Ron Levy, who produced Tutu Jones' Bullseye CD, came to Dallas to do sessions with Andrew, Henry Qualls, and other locals for a regional blues series he was developing. While here he produced Smokey Wilson's Man From Mars, employing as sidemen both Andrew on guitar and Andrew's son, Christole, on bass. (Amusingly, liner credits lopped off the last name of drummer Charles "Sugar Boy" Meyers, and surnamed him Jones, too!) The regional blues material will surface on Cannonball, a new label co-formed by Levy. Replaying their move on Tutu, Bullseye signed Andrew away from JSP; I Need Time will be rereleased under the Bullseye imprint.

There are, however, still plenty of JSP originals left, and Andrew, in the time-honored tradition, is taking to the road to sell them with Ronnie Bramhall's Blues Revue--featuring Andrew "Junior Boy" Jones. Taking to the highway in Andrew's new GM van, the group will go east through the South, up the coast to New York, and then through the Gloom Belt to Chicago, where they'll play the club B.L.U.E.S. (Ballsy step, that last: Chicago's the one place where a blues person's being from Texas can be more of a minus than a plus.)

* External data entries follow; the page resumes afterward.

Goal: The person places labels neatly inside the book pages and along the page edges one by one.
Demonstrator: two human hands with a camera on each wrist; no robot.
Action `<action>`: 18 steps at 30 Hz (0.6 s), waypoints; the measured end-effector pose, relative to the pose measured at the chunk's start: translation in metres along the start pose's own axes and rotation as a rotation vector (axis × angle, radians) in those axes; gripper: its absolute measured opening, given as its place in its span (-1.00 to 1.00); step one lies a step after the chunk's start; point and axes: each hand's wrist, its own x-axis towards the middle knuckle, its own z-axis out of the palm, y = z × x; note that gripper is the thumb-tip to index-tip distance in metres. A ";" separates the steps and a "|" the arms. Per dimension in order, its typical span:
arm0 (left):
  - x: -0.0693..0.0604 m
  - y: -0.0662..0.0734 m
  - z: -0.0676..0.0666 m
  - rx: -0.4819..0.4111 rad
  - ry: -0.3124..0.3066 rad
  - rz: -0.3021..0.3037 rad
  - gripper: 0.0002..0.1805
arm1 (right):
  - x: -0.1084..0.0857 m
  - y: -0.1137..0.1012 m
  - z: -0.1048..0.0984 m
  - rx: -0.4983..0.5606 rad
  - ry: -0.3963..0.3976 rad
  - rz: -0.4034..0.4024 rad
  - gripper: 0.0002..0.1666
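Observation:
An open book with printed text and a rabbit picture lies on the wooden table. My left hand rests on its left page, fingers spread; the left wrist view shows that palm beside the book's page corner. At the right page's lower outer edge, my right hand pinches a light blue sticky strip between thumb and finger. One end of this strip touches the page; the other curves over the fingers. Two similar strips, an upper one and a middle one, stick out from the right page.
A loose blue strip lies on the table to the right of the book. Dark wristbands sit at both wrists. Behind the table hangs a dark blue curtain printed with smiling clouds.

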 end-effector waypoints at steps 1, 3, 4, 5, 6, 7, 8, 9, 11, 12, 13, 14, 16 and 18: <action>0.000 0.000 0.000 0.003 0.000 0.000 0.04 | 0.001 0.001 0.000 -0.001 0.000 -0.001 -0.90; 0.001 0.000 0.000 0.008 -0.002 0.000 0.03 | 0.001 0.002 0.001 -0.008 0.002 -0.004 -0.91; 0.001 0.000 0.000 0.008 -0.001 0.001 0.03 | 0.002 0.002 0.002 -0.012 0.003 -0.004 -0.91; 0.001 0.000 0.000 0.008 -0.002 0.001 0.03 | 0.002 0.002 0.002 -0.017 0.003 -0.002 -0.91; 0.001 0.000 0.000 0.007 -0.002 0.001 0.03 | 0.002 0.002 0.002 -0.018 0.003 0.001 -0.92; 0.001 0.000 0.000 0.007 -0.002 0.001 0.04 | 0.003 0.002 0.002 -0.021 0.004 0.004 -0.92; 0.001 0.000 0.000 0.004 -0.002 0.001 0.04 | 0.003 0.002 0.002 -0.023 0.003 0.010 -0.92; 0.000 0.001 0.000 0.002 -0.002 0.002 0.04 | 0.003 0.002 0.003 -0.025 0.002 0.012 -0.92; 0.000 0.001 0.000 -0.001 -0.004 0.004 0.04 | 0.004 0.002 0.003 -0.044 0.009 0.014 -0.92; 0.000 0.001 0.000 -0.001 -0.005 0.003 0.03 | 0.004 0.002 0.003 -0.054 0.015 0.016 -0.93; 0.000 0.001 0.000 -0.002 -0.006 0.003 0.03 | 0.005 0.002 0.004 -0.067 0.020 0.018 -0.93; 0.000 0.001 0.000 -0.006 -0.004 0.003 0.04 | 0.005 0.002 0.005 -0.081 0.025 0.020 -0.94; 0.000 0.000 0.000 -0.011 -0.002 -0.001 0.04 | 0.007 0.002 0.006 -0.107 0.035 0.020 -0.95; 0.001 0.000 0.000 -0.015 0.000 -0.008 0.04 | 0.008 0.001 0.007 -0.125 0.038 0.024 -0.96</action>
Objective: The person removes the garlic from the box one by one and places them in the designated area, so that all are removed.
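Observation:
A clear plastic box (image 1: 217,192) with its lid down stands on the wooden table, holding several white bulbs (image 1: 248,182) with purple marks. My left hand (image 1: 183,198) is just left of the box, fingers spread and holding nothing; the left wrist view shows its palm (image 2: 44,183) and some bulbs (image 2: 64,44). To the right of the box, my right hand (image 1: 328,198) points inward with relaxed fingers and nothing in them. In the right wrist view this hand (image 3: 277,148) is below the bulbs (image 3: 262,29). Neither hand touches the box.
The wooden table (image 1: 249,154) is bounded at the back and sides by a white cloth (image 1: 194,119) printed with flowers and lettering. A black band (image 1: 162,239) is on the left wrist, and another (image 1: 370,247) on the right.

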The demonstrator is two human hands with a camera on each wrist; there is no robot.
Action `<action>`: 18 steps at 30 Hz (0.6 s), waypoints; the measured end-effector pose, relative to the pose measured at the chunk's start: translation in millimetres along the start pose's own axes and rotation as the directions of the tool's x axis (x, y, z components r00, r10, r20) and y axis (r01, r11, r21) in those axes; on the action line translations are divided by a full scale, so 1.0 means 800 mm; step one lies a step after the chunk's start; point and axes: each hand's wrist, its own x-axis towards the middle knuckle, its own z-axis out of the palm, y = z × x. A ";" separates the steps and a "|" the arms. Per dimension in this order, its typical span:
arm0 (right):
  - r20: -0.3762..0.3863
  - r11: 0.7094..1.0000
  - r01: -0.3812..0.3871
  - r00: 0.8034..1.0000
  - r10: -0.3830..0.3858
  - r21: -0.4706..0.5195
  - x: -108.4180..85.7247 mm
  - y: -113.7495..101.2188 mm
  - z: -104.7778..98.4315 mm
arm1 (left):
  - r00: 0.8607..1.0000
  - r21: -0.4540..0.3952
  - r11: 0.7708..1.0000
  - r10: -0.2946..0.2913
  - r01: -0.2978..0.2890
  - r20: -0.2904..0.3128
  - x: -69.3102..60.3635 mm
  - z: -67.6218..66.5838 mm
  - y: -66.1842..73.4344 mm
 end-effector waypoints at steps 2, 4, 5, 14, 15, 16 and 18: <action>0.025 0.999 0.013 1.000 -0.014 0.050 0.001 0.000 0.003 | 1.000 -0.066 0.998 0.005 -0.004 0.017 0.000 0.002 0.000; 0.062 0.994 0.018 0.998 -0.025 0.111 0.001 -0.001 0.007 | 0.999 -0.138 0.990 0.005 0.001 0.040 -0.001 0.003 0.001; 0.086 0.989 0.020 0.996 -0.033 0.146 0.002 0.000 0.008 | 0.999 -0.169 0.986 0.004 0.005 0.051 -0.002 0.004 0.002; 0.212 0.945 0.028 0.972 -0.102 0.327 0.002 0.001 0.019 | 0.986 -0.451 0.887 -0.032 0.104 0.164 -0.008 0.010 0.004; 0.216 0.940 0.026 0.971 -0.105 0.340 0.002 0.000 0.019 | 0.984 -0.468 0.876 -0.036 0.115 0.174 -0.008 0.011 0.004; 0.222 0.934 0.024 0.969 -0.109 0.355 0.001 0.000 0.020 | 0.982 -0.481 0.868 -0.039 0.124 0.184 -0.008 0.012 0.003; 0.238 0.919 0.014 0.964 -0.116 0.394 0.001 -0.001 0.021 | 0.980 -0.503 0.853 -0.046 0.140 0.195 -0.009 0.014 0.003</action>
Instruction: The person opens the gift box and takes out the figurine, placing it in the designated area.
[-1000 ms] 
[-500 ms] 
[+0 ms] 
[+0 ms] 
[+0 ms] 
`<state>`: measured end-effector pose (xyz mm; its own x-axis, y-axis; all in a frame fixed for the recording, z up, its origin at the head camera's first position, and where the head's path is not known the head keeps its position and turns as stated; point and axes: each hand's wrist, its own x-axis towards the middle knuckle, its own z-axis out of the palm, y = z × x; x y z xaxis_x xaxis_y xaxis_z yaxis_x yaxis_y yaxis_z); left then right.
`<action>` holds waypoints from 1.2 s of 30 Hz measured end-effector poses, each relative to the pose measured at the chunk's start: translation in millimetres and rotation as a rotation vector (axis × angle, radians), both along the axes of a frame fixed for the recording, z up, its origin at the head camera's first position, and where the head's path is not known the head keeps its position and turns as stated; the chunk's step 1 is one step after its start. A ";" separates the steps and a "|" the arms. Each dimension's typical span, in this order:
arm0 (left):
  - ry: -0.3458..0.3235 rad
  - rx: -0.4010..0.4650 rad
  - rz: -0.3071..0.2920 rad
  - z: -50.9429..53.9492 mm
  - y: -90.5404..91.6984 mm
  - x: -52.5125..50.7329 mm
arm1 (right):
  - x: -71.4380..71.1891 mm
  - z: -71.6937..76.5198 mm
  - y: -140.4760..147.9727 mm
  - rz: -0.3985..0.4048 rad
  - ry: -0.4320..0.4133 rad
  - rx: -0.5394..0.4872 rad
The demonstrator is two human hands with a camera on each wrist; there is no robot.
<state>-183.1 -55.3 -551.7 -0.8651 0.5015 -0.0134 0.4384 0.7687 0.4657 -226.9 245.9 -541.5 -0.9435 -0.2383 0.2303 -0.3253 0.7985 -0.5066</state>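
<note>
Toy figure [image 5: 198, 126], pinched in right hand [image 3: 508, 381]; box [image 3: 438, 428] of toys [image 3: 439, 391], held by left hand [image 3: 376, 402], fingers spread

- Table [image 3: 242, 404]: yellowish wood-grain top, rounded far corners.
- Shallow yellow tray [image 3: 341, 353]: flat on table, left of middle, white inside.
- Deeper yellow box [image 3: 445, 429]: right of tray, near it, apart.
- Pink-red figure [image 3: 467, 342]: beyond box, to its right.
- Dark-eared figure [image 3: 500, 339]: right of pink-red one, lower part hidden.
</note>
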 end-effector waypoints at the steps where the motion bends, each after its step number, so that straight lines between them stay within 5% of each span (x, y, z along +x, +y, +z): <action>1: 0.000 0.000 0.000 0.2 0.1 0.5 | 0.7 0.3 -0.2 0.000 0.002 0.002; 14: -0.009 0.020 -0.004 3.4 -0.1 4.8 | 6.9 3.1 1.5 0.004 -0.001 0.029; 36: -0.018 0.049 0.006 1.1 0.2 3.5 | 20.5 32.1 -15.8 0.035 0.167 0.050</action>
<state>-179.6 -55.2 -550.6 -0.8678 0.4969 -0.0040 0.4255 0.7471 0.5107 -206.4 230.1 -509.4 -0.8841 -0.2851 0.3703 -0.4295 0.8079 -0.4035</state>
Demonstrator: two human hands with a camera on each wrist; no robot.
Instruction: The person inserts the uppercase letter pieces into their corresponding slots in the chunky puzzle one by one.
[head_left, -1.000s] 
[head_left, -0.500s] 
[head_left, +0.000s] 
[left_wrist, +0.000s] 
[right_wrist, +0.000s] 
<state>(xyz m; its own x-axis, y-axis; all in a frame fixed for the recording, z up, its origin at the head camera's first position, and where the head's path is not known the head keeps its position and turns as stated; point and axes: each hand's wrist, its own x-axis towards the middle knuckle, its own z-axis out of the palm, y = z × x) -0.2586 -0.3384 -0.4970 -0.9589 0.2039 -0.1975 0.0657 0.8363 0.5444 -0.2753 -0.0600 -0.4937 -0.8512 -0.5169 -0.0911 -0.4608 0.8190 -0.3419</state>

Both Tutu and Andrew "Junior Boy" have shared parallels that go far beyond the same name or a coincidental bit of help from a nurturing British label with a love of the blues. Both men are restless, creative Dallasites standing at the edge of an acclaim far greater than hometown glory. They spent their lives growing up with the blues, and now it's time for blues to grow with the Joneses.

Tutu Jones plays at Muddy Waters Friday, May 23.